▶ [PROBLEM REQUIREMENTS]:
Copy out every line of the data that has the word "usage" somewhere in it.

Entries taken from a collection:

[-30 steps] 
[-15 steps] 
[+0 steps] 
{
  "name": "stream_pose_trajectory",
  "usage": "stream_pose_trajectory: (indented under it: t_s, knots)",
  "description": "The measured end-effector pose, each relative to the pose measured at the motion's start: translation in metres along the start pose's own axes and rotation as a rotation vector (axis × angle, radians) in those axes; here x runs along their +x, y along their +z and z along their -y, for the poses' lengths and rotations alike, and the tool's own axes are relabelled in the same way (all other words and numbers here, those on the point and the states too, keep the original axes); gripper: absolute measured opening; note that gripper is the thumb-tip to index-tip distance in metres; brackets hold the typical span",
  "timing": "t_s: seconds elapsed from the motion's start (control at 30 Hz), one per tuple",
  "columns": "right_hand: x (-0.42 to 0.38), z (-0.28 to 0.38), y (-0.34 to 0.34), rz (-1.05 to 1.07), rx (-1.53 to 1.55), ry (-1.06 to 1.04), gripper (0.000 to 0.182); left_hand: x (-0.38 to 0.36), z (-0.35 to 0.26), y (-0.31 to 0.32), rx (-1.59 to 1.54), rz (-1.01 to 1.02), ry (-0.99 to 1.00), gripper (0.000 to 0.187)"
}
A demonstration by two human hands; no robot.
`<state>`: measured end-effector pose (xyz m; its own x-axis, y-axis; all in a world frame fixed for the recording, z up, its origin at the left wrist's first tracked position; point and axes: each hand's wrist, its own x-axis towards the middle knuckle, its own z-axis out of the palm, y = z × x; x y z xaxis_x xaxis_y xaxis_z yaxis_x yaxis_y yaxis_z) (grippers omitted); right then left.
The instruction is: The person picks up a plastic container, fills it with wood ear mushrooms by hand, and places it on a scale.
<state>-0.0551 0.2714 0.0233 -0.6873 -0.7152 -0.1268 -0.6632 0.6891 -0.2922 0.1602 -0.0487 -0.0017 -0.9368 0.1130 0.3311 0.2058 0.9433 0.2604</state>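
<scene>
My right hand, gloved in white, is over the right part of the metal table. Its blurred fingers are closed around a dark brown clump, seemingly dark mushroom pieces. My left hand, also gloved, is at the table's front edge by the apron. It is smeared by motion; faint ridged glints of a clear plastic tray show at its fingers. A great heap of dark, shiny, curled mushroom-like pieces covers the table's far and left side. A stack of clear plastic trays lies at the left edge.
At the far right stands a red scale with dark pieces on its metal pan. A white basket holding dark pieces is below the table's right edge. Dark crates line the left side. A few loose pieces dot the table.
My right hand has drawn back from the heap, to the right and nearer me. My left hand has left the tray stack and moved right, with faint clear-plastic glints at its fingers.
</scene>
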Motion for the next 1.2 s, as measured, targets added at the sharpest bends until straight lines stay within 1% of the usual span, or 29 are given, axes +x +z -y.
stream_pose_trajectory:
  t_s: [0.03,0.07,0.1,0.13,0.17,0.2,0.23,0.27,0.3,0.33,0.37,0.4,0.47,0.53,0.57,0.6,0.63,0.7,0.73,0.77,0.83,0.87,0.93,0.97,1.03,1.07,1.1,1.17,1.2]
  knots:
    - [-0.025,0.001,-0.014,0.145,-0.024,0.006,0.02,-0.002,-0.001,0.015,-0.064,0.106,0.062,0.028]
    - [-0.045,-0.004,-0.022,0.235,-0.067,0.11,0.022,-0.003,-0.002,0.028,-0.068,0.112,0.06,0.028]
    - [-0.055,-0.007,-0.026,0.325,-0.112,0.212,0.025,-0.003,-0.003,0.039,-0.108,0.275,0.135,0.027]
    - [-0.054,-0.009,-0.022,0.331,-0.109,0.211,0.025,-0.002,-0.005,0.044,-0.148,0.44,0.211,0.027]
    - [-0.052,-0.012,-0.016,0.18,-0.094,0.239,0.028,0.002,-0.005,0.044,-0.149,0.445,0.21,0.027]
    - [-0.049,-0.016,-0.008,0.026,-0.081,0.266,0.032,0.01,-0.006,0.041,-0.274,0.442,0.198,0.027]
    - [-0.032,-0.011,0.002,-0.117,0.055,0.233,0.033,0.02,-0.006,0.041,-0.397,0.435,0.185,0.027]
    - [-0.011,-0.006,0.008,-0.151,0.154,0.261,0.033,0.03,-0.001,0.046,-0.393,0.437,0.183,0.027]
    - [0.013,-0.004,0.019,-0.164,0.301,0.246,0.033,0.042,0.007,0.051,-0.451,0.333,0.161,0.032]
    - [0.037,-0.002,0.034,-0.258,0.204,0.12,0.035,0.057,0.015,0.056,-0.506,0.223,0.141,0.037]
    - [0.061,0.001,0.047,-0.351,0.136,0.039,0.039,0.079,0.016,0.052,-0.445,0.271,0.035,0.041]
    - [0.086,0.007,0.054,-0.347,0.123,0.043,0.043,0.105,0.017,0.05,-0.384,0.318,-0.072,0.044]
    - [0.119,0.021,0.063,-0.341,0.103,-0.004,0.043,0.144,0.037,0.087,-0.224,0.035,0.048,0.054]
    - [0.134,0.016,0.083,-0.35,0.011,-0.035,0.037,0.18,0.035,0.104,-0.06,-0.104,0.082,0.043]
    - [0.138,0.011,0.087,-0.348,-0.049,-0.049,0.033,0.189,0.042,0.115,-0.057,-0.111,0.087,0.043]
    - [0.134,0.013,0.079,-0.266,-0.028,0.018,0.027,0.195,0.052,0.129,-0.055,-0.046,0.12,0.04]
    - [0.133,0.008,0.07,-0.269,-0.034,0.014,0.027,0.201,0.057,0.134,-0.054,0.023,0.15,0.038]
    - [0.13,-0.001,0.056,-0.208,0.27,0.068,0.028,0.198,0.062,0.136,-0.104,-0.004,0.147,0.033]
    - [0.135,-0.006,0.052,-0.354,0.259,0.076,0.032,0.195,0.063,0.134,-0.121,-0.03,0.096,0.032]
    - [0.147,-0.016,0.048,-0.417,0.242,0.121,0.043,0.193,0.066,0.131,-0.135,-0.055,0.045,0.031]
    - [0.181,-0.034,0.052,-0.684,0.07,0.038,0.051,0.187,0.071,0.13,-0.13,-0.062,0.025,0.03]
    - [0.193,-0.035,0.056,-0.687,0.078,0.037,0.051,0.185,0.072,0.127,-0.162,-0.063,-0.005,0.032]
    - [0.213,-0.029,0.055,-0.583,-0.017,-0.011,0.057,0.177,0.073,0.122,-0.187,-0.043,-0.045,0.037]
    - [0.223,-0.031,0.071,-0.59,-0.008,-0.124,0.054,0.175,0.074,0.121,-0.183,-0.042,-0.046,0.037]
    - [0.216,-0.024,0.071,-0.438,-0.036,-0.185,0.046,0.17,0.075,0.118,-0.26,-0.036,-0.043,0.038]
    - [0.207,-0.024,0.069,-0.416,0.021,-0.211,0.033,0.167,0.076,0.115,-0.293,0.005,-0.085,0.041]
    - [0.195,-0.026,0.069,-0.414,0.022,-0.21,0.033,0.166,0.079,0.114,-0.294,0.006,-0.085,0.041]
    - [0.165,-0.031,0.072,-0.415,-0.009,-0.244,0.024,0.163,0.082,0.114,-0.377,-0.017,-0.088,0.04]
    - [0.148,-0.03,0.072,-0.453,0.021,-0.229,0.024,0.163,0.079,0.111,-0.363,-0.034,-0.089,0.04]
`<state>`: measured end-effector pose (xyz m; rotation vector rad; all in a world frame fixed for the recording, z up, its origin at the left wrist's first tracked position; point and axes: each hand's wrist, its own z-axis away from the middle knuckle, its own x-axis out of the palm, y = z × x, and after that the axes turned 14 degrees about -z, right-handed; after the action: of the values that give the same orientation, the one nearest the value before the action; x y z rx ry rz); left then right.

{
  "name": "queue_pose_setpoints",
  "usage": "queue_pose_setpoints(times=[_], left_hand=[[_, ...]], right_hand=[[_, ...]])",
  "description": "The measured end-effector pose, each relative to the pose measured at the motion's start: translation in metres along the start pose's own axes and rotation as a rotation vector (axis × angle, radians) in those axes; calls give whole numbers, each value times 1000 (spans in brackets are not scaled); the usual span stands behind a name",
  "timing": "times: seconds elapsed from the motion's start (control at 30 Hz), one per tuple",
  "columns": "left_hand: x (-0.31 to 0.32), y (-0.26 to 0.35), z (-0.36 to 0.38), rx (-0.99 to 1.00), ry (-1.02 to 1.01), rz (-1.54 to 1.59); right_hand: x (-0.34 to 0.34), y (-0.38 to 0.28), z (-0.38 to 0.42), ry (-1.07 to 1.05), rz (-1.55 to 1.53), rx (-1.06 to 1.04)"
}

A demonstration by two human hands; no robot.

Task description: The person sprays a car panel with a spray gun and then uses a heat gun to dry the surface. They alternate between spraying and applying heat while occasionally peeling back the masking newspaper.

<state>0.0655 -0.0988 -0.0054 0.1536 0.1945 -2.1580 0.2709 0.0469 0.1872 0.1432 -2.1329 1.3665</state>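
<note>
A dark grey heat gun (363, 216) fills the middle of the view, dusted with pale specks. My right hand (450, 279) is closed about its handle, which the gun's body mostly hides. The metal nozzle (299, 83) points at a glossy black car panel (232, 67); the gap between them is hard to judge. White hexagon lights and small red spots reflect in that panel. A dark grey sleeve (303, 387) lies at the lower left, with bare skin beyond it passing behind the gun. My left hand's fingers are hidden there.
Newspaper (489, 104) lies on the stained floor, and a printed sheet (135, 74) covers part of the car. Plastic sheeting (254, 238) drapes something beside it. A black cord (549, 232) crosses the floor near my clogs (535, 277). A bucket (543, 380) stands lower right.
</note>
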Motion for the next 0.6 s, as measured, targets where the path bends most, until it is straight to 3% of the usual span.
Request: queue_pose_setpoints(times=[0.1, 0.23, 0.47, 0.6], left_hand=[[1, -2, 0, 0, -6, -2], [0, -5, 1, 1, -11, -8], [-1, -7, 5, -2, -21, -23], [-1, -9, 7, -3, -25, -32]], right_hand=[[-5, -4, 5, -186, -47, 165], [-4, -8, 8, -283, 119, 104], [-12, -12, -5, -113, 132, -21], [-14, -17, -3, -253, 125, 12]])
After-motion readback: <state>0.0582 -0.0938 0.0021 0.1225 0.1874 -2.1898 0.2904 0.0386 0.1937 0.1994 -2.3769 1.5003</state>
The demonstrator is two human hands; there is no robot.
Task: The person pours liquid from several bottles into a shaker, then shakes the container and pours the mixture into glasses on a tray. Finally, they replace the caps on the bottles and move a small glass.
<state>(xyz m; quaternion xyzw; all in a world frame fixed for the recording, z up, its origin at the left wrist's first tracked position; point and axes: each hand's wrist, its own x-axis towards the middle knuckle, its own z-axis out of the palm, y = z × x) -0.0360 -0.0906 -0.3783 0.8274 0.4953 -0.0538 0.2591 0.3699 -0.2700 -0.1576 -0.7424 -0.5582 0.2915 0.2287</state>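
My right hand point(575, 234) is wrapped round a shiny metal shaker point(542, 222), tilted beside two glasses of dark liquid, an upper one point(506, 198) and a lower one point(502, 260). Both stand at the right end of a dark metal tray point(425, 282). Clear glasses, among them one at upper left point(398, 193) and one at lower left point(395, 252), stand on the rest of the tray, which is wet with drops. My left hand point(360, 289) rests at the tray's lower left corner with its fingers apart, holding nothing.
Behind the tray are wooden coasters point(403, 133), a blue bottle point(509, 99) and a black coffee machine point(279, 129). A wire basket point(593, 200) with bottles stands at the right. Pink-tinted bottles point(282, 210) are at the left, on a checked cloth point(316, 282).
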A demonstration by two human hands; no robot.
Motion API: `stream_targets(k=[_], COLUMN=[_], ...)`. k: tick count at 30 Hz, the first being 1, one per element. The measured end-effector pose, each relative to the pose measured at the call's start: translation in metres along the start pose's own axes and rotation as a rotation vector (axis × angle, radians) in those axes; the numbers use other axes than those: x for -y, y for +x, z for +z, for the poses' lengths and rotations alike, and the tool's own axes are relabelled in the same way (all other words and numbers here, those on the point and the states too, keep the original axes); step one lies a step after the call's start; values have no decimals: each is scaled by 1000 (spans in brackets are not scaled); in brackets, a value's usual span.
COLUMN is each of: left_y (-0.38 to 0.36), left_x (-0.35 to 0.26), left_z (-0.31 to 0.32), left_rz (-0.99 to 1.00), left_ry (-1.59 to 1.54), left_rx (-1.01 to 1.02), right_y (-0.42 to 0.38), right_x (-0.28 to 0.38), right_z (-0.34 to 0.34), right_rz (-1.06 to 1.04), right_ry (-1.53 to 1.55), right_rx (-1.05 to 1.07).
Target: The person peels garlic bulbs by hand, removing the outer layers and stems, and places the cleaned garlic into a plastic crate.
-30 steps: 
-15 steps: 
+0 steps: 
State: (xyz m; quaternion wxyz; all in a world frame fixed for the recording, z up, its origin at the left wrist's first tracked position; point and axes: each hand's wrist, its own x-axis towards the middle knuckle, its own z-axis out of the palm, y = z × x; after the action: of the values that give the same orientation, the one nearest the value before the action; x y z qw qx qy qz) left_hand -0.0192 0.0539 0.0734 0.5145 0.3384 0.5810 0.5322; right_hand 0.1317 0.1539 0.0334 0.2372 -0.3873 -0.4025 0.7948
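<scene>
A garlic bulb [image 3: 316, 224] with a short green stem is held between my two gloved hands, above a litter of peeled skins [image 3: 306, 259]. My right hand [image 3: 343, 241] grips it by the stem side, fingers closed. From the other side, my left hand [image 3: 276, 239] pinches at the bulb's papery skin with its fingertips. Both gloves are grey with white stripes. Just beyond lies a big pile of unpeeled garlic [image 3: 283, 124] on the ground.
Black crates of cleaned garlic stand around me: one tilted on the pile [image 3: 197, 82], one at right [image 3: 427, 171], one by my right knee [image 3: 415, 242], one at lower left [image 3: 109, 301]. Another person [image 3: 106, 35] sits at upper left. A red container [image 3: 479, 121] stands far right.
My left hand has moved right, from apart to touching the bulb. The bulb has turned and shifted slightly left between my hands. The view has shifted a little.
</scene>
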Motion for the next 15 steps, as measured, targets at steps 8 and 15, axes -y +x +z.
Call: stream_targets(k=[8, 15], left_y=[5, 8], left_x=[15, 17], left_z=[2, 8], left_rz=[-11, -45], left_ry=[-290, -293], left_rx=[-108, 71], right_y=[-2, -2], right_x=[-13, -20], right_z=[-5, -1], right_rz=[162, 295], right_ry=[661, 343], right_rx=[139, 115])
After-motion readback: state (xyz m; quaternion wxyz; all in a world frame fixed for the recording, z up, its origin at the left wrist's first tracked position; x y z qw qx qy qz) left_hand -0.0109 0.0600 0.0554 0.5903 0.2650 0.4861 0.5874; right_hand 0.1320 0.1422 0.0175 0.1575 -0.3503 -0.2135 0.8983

▶ [SOLVED PROBLEM]:
  "usage": "stream_pose_trajectory: (indented under it: t_s, knots)",
  "usage": "queue_pose_setpoints(times=[_], left_hand=[[_, ...]], right_hand=[[_, ...]])",

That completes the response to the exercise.